There are four levels of the “Class” variable, and therefore the output of the glm()
will be four different model objects. When wrapped around this output, the tidy()
function from broom stacks the summary of coefficients from each of these models on top of one another in a tibble
.
Titanic %>%
## convert to tibble
as_tibble() %>%
## expand counts
uncount(n) %>%
## convert 'Survived' column to factor and relevel
## same for `Sex`
mutate(Survived = as_factor(Survived),
Survived = fct_relevel(Survived, c("Yes","No")),
Sex = as_factor(Sex),
Sex = fct_relevel(Sex, c("Female", "Male"))) %>%
## group by 'Class'
group_by(Class) %>%
## run logistic regression for survival status by sex within classes
group_modify(.f = ~ broom::tidy(glm(Survived ~ Sex, data = .x, family = binomial)))
## # A tibble: 8 x 6
## # Groups: Class [4]
## Class term estimate std.error statistic p.value
## <chr> <chr> <dbl> <dbl> <dbl> <dbl>
## 1 1st (Intercept) -3.56 0.507 -7.03 2.13e-12
## 2 1st SexMale 4.21 0.531 7.92 2.29e-15
## 3 2nd (Intercept) -1.97 0.296 -6.65 3.03e-11
## 4 2nd SexMale 3.79 0.366 10.3 4.88e-25
## 5 3rd (Intercept) 0.164 0.143 1.14 2.54e- 1
## 6 3rd SexMale 1.40 0.185 7.58 3.36e-14
## 7 Crew (Intercept) -1.90 0.619 -3.06 2.18e- 3
## 8 Crew SexMale 3.15 0.625 5.04 4.68e- 7
Finally we’ll exponentiate the beta coefficients to get the odds ratio.

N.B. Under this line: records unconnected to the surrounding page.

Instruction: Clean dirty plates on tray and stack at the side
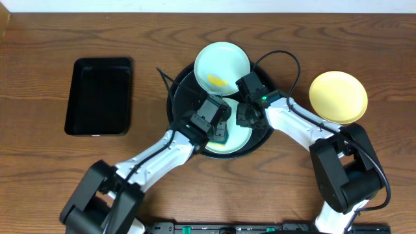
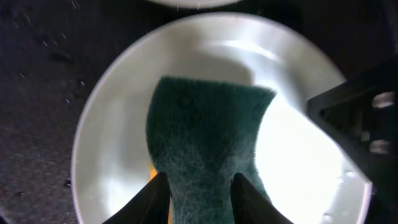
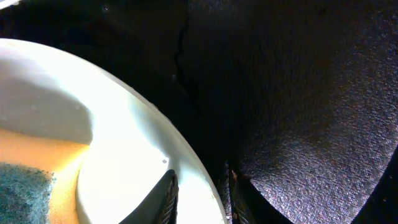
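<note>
Plates first: the smeared blue plate (image 1: 224,62) lay at the far edge of the round tray (image 1: 184,97), overlapping its rim, with a yellow-orange smear (image 1: 218,81) near its lower edge. The lower plate (image 1: 238,140) sat inside the tray on its near side, and that was where both arms met. The left claw (image 2: 200,190) was closed narrow on a green sponge (image 2: 205,130), and the sponge was pressed flat on that plate's face. From the right, the right claw (image 3: 199,196) pinched the same plate's rim, one finger on the inside and one on the outside against the dark tray floor. Over by the right edge of the counter (image 1: 39,65), the yellow plate (image 1: 338,96) rested alone, well apart from the tray. A rectangular tray (image 1: 99,96) lay toward the left edge.
</note>
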Robot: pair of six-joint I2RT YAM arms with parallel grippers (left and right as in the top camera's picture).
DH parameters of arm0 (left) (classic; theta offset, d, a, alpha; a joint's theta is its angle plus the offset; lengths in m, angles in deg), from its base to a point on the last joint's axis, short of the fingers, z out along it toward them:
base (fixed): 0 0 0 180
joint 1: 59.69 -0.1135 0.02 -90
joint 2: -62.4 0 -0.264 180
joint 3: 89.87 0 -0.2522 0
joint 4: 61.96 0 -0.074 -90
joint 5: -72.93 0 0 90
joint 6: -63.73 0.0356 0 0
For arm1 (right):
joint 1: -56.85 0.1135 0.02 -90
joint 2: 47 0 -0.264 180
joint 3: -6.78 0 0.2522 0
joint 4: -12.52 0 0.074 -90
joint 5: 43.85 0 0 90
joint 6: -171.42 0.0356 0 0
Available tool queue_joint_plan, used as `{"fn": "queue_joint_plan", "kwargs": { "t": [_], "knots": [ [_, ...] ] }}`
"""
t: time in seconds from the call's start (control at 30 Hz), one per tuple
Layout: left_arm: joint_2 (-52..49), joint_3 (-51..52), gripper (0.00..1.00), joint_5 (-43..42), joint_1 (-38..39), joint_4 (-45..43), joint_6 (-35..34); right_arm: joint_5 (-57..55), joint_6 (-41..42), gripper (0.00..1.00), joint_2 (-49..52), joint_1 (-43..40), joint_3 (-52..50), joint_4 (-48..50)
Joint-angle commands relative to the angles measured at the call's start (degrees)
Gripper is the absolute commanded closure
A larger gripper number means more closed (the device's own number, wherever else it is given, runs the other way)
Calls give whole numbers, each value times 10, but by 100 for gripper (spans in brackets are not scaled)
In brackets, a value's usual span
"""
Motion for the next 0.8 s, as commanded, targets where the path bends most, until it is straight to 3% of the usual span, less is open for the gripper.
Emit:
{"fn": "queue_joint_plan", "kwargs": {
  "t": [0.0,0.77],
  "knots": [
    [-20,0,66,1,2,3,10,2,6,75,5,-5,-4,-2],
    [-60,0,65,27,25,3,3,2,6,74,5,-5,-4,0]
  ]
}}
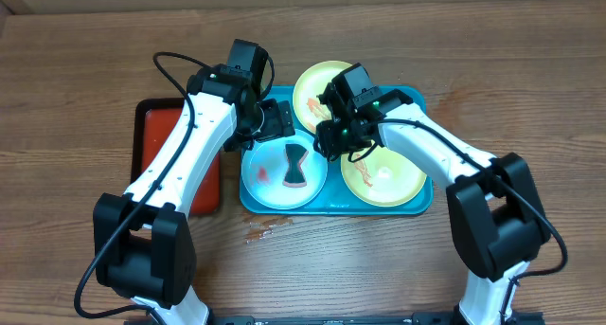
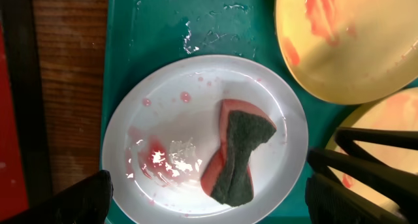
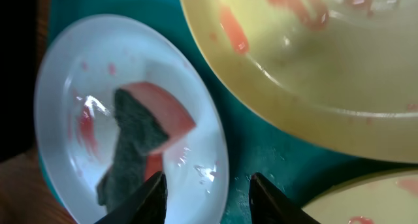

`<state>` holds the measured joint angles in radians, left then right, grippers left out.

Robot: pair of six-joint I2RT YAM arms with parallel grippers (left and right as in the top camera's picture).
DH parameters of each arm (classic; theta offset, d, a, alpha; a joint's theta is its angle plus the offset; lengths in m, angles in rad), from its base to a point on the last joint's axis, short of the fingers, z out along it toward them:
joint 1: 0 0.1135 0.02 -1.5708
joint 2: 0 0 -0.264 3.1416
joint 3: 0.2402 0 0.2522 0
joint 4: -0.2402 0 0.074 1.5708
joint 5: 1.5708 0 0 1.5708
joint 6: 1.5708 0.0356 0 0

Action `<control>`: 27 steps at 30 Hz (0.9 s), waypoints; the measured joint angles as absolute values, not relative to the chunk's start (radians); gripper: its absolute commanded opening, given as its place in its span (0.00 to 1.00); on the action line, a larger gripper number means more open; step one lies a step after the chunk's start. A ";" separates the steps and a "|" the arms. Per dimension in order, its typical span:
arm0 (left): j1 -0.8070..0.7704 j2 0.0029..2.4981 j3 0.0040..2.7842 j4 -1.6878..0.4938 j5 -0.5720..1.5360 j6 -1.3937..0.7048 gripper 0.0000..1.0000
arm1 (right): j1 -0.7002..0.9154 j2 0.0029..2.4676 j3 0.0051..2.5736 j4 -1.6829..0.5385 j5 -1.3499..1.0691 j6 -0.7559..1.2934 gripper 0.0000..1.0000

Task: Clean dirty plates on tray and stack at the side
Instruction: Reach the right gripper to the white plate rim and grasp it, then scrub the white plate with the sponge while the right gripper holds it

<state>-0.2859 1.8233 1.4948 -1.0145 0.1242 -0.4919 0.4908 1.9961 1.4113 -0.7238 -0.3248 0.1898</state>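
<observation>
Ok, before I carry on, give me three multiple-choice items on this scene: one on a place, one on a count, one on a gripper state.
1. Where does the sponge lie?
A) on the red tray
B) on the pale blue-white plate
C) on the bare table

2. How many plates are on the turquoise tray?
A) one
B) two
C) three

3. How is the left gripper?
A) open, holding nothing
B) shut on the sponge
C) shut on a plate

Answers:
1 B: the left wrist view shows the sponge lying on that plate.
2 C: the overhead view shows the pale plate, the back yellow plate and the right yellow plate on it.
3 A: its fingers stand wide apart on either side of the plate, clear of the sponge.
</observation>
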 measured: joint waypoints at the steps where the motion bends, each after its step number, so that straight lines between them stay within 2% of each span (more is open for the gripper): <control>1: -0.286 1.823 1.495 -1.018 0.128 -0.486 0.95 | 0.490 2.012 1.411 -0.734 -0.325 0.190 0.42; 5: -0.286 1.823 1.495 -1.028 0.138 -0.467 0.93 | 0.491 2.068 1.411 -0.744 -0.338 0.190 0.38; 6: -0.286 1.823 1.495 -1.032 0.139 -0.466 0.90 | 0.490 2.072 1.411 -0.743 -0.344 0.189 0.37; 9: -0.286 1.823 1.495 -1.034 0.141 -0.464 0.72 | 0.491 2.073 1.411 -0.743 -0.350 0.199 0.31; 11: -0.286 1.823 1.495 -1.034 0.146 -0.454 0.66 | 0.490 2.073 1.411 -0.743 -0.351 0.205 0.25; 17: -0.294 1.823 1.447 -0.981 0.208 -0.402 0.57 | 0.488 2.074 1.411 -0.740 -0.352 0.226 0.07; 24: -0.339 1.824 1.296 -0.808 0.255 -0.389 0.61 | 0.486 2.074 1.411 -0.742 -0.359 0.241 0.08; 27: -0.354 1.824 1.247 -0.741 0.262 -0.391 0.61 | 0.486 2.074 1.411 -0.749 -0.359 0.251 0.19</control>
<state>-0.3542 1.8240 1.2469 -0.7406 0.2615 -0.3912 0.4858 2.0735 1.4113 -0.7486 -0.3588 0.2512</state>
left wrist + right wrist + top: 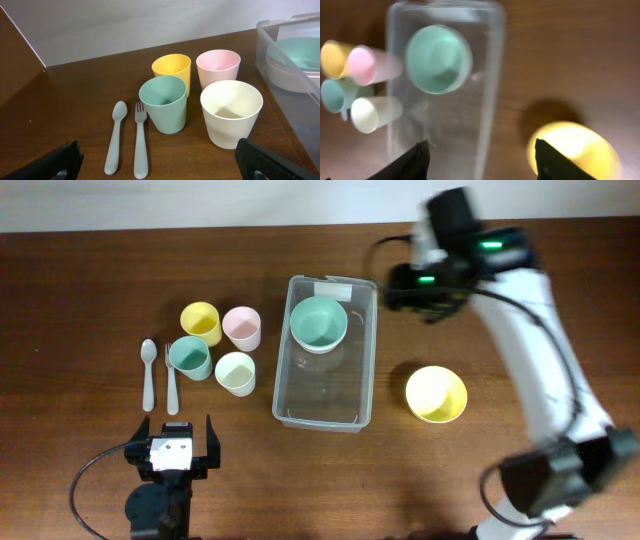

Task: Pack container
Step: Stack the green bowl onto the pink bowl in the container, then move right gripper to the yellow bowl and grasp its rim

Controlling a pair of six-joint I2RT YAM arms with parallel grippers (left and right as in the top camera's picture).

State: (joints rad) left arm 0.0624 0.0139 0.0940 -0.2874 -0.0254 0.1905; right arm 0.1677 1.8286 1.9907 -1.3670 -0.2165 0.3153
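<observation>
Dark wood table [80,280], pale wall beyond. Container [325,395] mid-table, green bowl [319,323] inside. Probably light, stiff, slick plastic, so best pinched at the rim. Left tool [177,430] wide open, empty. Right tool [482,152] spread wide, empty, near the far corner.

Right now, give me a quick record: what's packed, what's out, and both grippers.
container: clear bin, centre
packed: green bowl, far end
out, right: yellow bowl
out, left: yellow cup, pink cup, green cup, cream cup, spoon, fork
left gripper: open, empty, near the cups
right gripper: open, empty, raised
</observation>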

Then do a little bit of clean up to filter out the estimates for the intercept terms and only select the “Class” and odds ratio (“OR”) columns.
Titanic %>%
## convert to tibble
as_tibble() %>%
## expand counts
uncount(n) %>%
## convert 'Survived' column to factor and relevel
## same for `Sex`
mutate(Survived = as_factor(Survived),
Survived = fct_relevel(Survived, c("Yes","No")),
Sex = as_factor(Sex),
Sex = fct_relevel(Sex, c("Female", "Male"))) %>%
## group by 'Class'
group_by(Class) %>%
## run logistic regression for survival status by sex within classes
group_modify(~ broom::tidy(glm(Survived ~ Sex, data = .x, family = binomial))) %>%
## exponentiate beta coefficient to get odds ratio
mutate(OR = exp(estimate)) %>%
## clean up
filter(term != "(Intercept)") %>%
select(Class, OR)
## # A tibble: 4 x 2
## # Groups: Class [4]
## Class OR
## <chr> <dbl>
## 1 1st 67.1
## 2 2nd 44.1
## 3 3rd 4.07
## 4 Crew 23.3